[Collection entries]
-----
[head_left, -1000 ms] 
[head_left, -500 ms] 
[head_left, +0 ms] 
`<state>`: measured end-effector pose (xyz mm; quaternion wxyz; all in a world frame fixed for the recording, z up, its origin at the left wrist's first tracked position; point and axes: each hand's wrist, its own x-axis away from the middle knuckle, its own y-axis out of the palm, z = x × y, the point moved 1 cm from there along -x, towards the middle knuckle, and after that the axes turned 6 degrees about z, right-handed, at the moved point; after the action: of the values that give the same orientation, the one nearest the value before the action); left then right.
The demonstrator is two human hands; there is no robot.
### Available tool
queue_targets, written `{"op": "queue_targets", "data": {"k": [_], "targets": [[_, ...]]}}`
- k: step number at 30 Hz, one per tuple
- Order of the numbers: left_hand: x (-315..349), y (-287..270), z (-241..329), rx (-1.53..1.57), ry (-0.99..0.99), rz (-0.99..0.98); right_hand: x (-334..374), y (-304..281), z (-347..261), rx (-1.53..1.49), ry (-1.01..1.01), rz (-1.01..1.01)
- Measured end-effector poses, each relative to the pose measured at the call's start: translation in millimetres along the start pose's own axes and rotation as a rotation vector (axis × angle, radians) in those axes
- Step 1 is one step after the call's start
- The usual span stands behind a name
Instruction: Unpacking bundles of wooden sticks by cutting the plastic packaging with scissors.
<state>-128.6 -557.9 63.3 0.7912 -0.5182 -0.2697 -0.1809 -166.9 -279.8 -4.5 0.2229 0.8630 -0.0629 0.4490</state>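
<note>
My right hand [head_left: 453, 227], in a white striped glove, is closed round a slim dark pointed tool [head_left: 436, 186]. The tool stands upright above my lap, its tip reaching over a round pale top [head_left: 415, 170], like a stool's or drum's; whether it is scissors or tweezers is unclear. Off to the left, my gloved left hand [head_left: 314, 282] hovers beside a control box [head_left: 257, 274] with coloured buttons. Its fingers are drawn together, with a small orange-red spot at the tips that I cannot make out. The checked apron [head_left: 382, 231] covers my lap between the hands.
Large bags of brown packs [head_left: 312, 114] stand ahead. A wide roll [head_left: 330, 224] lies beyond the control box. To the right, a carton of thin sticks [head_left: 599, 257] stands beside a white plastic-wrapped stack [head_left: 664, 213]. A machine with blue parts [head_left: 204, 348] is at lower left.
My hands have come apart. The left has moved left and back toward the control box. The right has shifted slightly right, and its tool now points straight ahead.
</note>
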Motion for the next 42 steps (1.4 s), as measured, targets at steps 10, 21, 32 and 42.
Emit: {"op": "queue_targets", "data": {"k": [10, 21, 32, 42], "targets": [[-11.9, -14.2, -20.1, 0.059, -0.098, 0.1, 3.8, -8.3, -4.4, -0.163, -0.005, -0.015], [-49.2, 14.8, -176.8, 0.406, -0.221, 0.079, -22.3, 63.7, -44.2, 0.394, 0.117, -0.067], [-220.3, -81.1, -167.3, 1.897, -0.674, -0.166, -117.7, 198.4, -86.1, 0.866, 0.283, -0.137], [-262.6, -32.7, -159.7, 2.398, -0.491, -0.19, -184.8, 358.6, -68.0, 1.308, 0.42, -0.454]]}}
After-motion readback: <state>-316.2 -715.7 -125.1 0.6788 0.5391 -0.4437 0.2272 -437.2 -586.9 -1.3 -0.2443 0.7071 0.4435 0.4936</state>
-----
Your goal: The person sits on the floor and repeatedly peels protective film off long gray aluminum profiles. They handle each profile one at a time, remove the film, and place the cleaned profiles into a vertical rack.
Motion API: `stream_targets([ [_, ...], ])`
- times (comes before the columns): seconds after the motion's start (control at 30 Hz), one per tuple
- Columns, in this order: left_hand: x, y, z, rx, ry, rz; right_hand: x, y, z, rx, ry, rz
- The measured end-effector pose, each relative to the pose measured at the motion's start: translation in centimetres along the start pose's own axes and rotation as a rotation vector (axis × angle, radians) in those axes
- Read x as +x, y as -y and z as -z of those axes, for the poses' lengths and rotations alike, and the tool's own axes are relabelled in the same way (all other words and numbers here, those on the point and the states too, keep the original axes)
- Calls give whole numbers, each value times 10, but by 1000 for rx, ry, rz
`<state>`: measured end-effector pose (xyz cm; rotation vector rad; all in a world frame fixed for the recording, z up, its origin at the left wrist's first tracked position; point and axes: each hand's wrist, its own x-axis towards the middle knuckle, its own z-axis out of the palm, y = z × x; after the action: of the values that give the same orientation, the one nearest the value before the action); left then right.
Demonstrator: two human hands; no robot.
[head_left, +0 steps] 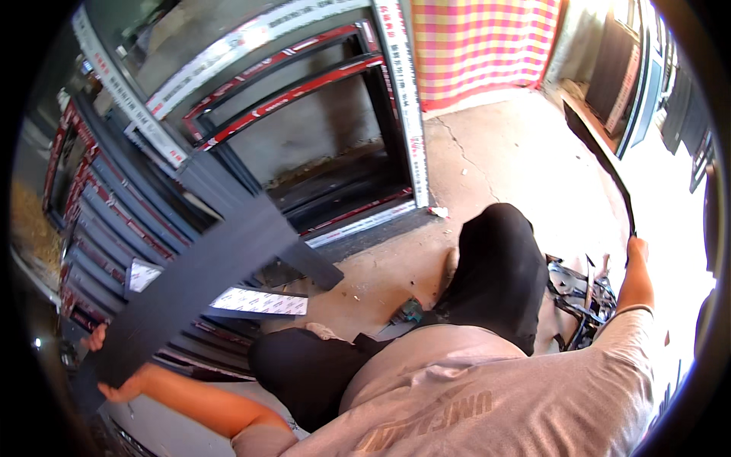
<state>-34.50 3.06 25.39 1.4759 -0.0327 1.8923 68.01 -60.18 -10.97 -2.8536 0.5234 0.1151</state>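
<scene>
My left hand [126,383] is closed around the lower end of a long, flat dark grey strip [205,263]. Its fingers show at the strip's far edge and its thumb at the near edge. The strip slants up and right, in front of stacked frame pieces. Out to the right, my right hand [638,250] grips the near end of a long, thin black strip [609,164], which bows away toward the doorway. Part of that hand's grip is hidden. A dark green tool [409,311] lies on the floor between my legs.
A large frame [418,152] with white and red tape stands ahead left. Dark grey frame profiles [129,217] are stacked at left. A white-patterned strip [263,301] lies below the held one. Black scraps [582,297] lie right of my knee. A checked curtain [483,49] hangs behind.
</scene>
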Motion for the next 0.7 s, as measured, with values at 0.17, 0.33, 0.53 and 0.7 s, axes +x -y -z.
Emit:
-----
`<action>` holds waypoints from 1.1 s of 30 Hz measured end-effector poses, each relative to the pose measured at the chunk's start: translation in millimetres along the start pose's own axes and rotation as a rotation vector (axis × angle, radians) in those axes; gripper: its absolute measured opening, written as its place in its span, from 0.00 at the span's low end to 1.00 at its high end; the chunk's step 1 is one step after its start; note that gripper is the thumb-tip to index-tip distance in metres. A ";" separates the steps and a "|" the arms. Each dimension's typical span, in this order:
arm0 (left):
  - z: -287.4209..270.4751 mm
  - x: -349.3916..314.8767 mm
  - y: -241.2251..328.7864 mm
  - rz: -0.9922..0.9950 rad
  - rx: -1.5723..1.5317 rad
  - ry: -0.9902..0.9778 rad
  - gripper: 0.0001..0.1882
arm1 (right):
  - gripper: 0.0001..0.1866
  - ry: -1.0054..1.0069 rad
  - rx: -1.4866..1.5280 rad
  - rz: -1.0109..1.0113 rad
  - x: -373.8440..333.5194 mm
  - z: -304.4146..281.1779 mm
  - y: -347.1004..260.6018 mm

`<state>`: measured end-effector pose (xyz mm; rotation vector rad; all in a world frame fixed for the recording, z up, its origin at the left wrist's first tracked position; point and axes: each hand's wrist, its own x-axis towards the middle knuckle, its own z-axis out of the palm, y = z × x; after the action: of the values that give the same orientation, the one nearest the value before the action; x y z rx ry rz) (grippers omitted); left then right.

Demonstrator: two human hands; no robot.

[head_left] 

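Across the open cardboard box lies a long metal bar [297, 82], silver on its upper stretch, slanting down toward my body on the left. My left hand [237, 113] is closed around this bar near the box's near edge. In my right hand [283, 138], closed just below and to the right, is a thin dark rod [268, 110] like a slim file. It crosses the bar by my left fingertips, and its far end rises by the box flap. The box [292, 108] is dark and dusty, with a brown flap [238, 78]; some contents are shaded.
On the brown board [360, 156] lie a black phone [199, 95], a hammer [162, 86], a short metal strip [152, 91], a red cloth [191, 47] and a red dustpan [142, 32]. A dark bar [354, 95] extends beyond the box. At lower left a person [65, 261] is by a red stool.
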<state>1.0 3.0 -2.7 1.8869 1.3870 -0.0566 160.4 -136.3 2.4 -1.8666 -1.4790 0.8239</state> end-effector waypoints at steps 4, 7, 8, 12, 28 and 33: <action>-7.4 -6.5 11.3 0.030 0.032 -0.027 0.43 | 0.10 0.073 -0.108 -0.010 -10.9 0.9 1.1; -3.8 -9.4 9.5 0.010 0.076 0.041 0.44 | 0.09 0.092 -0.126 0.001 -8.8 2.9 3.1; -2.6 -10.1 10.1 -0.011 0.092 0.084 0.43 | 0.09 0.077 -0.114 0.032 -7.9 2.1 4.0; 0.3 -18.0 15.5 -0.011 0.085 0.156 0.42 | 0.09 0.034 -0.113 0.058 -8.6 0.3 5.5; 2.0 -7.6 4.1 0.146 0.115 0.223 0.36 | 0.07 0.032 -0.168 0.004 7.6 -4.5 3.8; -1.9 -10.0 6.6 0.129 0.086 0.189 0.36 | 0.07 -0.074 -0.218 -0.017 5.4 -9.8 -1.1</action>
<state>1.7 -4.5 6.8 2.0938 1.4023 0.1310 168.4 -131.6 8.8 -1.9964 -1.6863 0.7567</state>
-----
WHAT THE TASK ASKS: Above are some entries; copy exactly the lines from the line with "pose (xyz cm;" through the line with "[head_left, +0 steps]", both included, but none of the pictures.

ANSWER BELOW:
`<state>`: measured end-effector pose (xyz cm; rotation vector rad; all in a world frame fixed for the recording, z up, its origin at the left wrist's first tracked position; point and axes: each hand's wrist, its own x-axis towards the middle knuckle, its own z-axis out of the palm, y = z × x; after the action: of the values that give the same orientation, the one nearest the value before the action); left then right.
Demonstrator: two human hands; no robot.
[head_left, +0 steps] 

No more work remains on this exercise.